If we had given equal weightage to each Rank, i.e., if every Rank weighted 1, then the sum of the Rank weights would have been 10.
However, in our case, we are not giving equal weight. We must ensure that In Control has a 10x lighter weight than Careless. This is achieved by giving 10/55 weight to “In Control” and 10 x 10/55 to “Careless.” Similarly, every Behaviour is given a weight of Rank * (10/55).
Observe that Σ(Rank * 10/55) for Rank ∈ Z and Rank ∈ [1,10] assigns 10, which would have been obtained without the weight parameter.
Time Complexity for this step = O(pN) - Scale down the values by a factor of 1.63.

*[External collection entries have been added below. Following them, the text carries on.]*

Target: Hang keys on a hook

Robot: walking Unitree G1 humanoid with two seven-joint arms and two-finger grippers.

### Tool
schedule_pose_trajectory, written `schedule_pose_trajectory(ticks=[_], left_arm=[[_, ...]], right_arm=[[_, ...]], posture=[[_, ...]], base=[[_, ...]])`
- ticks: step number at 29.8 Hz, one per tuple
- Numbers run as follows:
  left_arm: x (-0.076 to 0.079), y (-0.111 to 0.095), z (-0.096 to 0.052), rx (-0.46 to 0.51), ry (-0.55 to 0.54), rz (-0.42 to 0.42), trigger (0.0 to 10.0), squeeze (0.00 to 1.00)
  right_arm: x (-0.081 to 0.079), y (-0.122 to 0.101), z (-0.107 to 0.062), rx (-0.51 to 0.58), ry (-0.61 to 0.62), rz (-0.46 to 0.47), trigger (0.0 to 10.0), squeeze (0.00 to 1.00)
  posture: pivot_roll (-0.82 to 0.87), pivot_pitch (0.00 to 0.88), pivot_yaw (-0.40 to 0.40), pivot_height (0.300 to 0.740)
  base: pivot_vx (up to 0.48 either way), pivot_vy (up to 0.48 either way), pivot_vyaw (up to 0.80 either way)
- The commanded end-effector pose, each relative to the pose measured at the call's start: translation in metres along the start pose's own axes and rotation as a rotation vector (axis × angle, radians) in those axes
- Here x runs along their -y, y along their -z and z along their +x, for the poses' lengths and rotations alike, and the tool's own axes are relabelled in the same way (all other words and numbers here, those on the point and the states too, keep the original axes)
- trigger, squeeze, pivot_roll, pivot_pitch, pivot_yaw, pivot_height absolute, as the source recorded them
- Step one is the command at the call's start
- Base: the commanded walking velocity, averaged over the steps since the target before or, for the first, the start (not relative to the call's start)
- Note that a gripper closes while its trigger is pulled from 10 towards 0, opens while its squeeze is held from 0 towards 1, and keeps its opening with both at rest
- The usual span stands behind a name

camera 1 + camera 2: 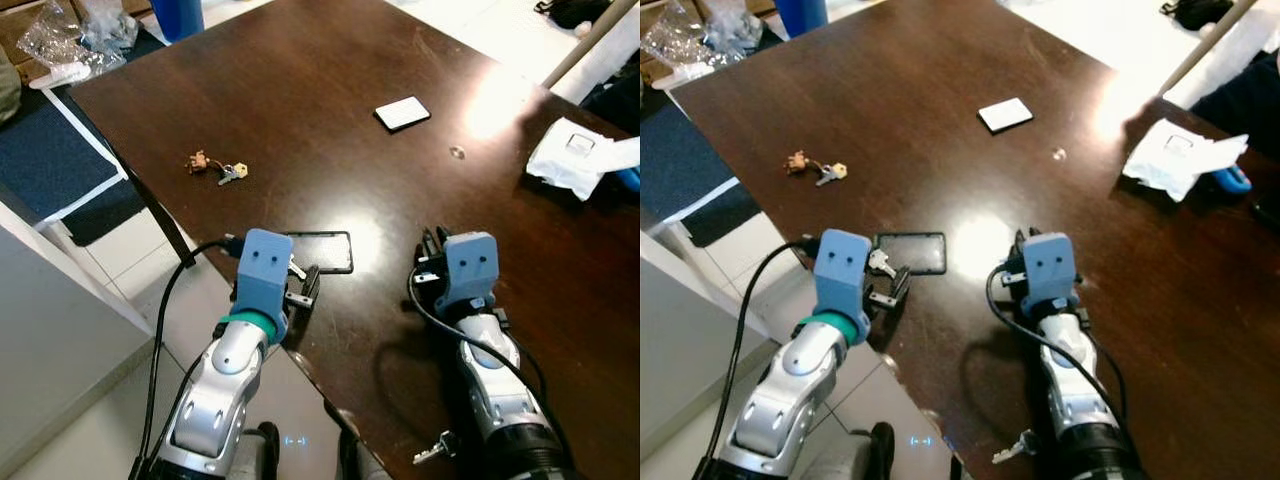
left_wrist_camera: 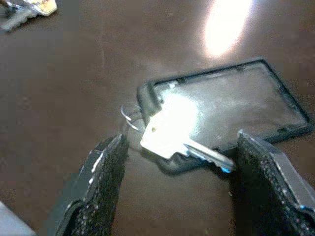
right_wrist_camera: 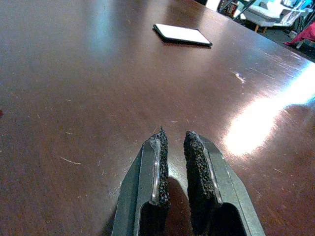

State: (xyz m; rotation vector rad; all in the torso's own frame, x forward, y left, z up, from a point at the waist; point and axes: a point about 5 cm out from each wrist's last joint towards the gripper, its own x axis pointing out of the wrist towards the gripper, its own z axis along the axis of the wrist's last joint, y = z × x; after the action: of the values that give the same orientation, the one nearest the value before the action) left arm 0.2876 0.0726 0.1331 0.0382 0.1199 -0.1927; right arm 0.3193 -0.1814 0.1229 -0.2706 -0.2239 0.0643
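Nearest the camera, two silver arms were seen reaching over the near edge of a dark wooden table (image 1: 330, 110). The left gripper (image 2: 184, 189) was held low with its two black fingers spread wide apart, either side of a single silver key (image 2: 170, 135). That key lay on its ring partly atop a clear, black-rimmed card holder (image 2: 231, 105), touched by neither finger. The right gripper (image 3: 175, 162) was rested just above the bare wood, its two fingers drawn almost together with nothing between them. A second bunch of keys (image 1: 218, 167) with a brown fob was seen farther up the table, toward the left edge. One small white-faced card (image 1: 402, 113) lay beyond the centre, and one crumpled white wrapper (image 1: 570, 158) at the right edge.
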Motion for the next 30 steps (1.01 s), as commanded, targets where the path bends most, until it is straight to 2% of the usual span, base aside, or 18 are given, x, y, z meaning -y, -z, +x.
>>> schedule_pose_trajectory(ticks=[1,8,12,13,14,15,16,17,30], left_arm=[[0.005,0.016,-0.001,-0.1,-0.029,-0.041,10.0,0.0],[0.004,0.02,0.001,-0.173,-0.103,-0.049,10.0,0.0],[0.002,0.023,0.003,-0.202,-0.156,-0.009,10.0,0.0],[0.001,0.026,0.003,-0.212,-0.166,0.008,5.5,0.0],[0.0,0.028,0.002,-0.216,-0.169,0.018,5.5,0.0],[0.0,0.03,0.002,-0.224,-0.171,0.024,1.9,0.0],[-0.001,0.031,0.002,-0.229,-0.173,0.03,1.9,0.0],[-0.002,0.032,0.002,-0.234,-0.174,0.037,0.0,0.0],[-0.006,0.035,0.005,-0.255,-0.197,0.074,0.0,0.0]], right_arm=[[-0.007,0.019,-0.012,-0.096,-0.033,-0.001,10.0,0.0],[-0.007,0.019,-0.013,-0.095,-0.038,-0.005,10.0,0.0],[-0.006,0.019,-0.013,-0.096,-0.039,-0.008,10.0,0.0],[-0.005,0.019,-0.014,-0.096,-0.038,-0.01,10.0,0.0],[-0.005,0.019,-0.014,-0.095,-0.038,-0.011,10.0,0.0],[-0.005,0.019,-0.014,-0.096,-0.037,-0.011,10.0,0.0],[-0.005,0.019,-0.014,-0.095,-0.037,-0.012,10.0,0.0],[-0.005,0.019,-0.014,-0.095,-0.037,-0.012,10.0,0.0],[-0.006,0.018,-0.012,-0.094,-0.036,-0.01,10.0,0.0]], posture=[[0.01,0.229,0.106,0.74],[0.0,0.223,0.107,0.74],[-0.01,0.221,0.105,0.74],[-0.01,0.221,0.105,0.74],[-0.01,0.221,0.105,0.74],[-0.01,0.218,0.107,0.74],[-0.01,0.218,0.107,0.74],[-0.01,0.218,0.107,0.74],[-0.01,0.218,0.109,0.74]], base=[[0.0,0.0,0.0],[0.0,0.0,0.0],[0.0,0.0,0.0],[0.0,0.0,0.0],[0.0,0.0,0.0],[0.0,0.0,0.0],[0.0,0.0,0.0],[0.0,0.0,0.0],[0.0,0.0,0.0]])
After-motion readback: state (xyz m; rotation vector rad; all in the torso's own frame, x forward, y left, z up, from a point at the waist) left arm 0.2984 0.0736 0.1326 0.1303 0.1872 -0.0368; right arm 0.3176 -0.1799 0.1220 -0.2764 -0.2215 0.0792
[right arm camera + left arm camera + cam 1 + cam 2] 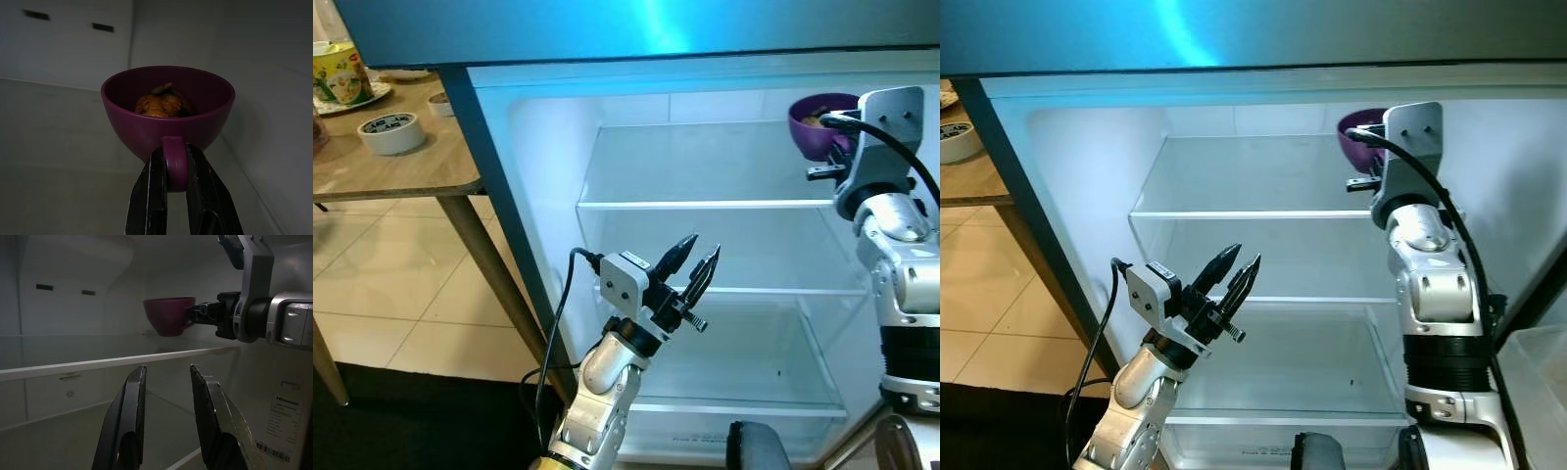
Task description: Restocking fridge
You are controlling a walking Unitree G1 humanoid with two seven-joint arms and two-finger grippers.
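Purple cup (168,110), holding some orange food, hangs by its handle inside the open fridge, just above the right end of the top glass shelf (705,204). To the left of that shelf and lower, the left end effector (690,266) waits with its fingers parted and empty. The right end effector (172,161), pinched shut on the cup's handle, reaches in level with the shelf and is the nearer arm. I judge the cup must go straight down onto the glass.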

Scale Down Value = ( maximum transition possible between ranks ) * Normalisation factor
= (10 – 1) *(10/55) = 9 * 10/55
= 1.63
Time Complexity for this step = O(p)
Flow Chart
Observations
Behaviour | Average Improvement Ratio | SSS String |
---|---|---|
In Control | 6.59 | In Control typically improves 6.6x faster than students exhibiting lower behaviours. |
Marathoner | 7.14 | Marathoner typically improves 7.1x faster than students exhibiting lower behaviours. |
Trying Hard | 8.49 | Trying Hard typically improves 8.5x faster than students exhibiting lower behaviours. |
Getting There | 6.19 | Getting There typically improves s 6.2x faster than students exhibiting lower behaviours. |
Slow | 4.28 | Slow typically improves 4.3x faster than students exhibiting lower behaviours. |
Train Harder | 3.85 | Train Harder typically improves 3.8x faster than students exhibiting lower behaviours. |
Overconfident | 5.51 | Overconfident typically improves 5.5x faster than students exhibiting lower behaviours. |
Low Confidence | 1.05 | Low Confidence typically improves 1.0x faster than students exhibiting lower behaviours. |
Jumping Around | 0.69 | Jumping Around typically improves 0.7x faster than students exhibiting lower behaviours. |
Amongst the 4 positive behaviours, it is observed that most students’ test sessions tend to show Marathoner (35.4%) and Getting There (30%) behaviours. Amongst the negative behaviours, students tend towards Jumping Around (33%) and Train Harder (50%).
Future Work
- Application of unsupervised learning to identify the behaviour of the students. This will enable the system to eliminate bias regarding time spent, accuracy, and attempt percentage.
- The normalization of the score improvement using learned objective functions via neural networks and other deep learning-based methods.
- Prediction of the futuristic success story of the user on a particular test type and analyze the performance of our model alongside Embibe Score Quotient.
- Recommendation Engine to serve the best content and tests based on personalised Success Stories.